Vous ne ressemblerez jamais à un patron qui dit des choses du genre «si ce n’était pas Sally, j’approuverais votre temps de vacances». Ces phrases indiquent que vous ne maîtrisez pas votre travail ou vos décisions. Même si tel est le cas, vous ne devriez pas vous en plaindre, ni l’annoncer à votre personnel ou à vos collègues. Gardez les discussions que vous avez avec vos supérieurs privés. Lorsque vous vous présentez avec votre équipe, montrez que vous êtes le leader. Plus les gens vous verront comme un porte-parole ou une marionnette jouant le rôle d'un autre, moins ils vous verront. Vous faites peut-être quelque chose uniquement parce que votre patron vous l’a demandé, mais ce n’est pas dans votre intérêt d’en plaindre votre équipe. Pas du tout.

Prenez les décisions que vous prenez pour votre équipe, que quelqu'un tire les ficelles ou appelle les joueurs. Je sais que cela peut être très difficile, en particulier dans l'encadrement intermédiaire, mais les leaders efficaces possèdent leurs compétences.

Votre meilleure démarche est de débattre, de vous dissocier et d’en discuter directement avec votre patron. Expliquez ce que vous voulez faire et comment. Plaidez pour vous et votre équipe et apprenez à convaincre les autres de votre point de vue. Faites des propositions et défendez-les. Faites tout ce qui est en votre pouvoir pour obtenir l’effet de levier et l’autonomie dont vous avez besoin pour prendre le plus de coups possible. Mais après avoir quitté ces réunions, vous devez assumer la responsabilité des décisions qui ont été prises.

9. Nous l’avons toujours fait ainsi – ou – nous avons déjà essayé.

Existe-t-il même une phrase plus usée et étouffante? C'est l'une des pires choses que vous puissiez dire à une équipe de penseurs innovants. Dire cela vous rend faible, stagnant et paresseux. Et plus vous le dites, plus votre équipe est dégagée. Pensez-y. Vous travaillez pour embaucher les meilleurs et les plus brillants avec une créativité étonnante et des idées innovantes, mais vous les fermez ensuite en leur disant: «Nous l'avons toujours fait de cette façon.» Vous finirez par couper toute la brillance pour laquelle vous les avez embauchés. la première place.

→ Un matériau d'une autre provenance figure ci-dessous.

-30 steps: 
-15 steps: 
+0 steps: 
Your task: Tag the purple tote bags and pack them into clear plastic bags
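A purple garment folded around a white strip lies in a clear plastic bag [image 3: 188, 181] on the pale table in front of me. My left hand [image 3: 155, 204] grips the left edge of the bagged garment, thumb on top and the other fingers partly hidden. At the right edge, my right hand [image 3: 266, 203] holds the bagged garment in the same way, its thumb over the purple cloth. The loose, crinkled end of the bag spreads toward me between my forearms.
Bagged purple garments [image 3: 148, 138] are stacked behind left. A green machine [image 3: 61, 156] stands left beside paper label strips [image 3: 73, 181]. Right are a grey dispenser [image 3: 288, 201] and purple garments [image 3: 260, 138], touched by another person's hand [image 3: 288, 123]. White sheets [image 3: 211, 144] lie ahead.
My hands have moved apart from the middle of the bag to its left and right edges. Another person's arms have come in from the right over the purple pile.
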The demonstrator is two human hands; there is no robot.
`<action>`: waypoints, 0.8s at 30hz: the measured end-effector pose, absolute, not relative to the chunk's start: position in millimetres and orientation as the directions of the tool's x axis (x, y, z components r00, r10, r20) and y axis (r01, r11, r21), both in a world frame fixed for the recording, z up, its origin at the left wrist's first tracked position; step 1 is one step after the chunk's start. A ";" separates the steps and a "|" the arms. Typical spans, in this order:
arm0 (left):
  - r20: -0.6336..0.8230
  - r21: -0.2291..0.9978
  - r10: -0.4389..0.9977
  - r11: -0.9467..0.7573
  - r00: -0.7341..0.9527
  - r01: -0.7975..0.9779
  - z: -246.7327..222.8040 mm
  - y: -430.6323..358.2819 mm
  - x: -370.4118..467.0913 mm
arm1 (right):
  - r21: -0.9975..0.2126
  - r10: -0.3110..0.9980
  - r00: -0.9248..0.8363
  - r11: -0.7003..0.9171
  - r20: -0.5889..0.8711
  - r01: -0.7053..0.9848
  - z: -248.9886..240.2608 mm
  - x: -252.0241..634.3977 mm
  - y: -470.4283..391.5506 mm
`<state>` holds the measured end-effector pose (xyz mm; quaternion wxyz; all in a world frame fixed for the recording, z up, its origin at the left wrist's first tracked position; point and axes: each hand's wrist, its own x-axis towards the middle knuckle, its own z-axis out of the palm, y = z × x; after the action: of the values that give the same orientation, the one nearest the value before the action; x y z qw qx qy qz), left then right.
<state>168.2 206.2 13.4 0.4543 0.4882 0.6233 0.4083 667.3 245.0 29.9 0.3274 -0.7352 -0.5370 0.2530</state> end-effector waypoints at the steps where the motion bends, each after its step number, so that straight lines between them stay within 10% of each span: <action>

Je vous recommande de le faire à la place. Prenez le temps d'écouter et de poser des questions. Essayez vraiment de comprendre ce qui est proposé et pourquoi. Au final, vous ne ferez peut-être pas les choses comme on vous le recommande, mais en écoutant – en écoutant vraiment – vous pourrez peut-être apporter d’autres changements qui répondent effectivement aux défis qui vous sont présentés. C’est mieux de rencontrer votre équipe au milieu que pas du tout.

Les leaders faibles ne sont pas vraiment des leaders.

Je connais. Je connais. Je connais. L'expression leader faible est un oxymoron. Oui, il convient de noter que vous ne pouvez pas vraiment être un leader mais aussi être faible. Les dirigeants peuvent avoir des moments de faiblesse, et ils peuvent être vulnérables, mais le leadership – de par sa nature même – requiert force, discipline et courage. En outre, les leaders faibles sont motivés par les titres et font tout ce qui est en leur pouvoir alors que les leaders actuels le savent:

Le leadership ne concerne pas les titres. Il ne s'agit pas d'ancienneté. Ce n’est pas une question de statut, ni de gestion. Le leadership concerne le pouvoir et la capacité de savoir quand et comment l'utiliser pour influencer les gens autour de vous et pour qu'ils deviennent plus!

Gardant cela à l'esprit, un leader faible est clairement «sans chef». Peu importe comment nous appelons ces personnes, espérons tous que nous ne finirons pas par travailler avec elles, car cela peut être gravement préjudiciable à votre santé mentale, à votre organisation et à votre carrière. .

Y a-t-il des phrases supplémentaires que vous ajouteriez à cette liste?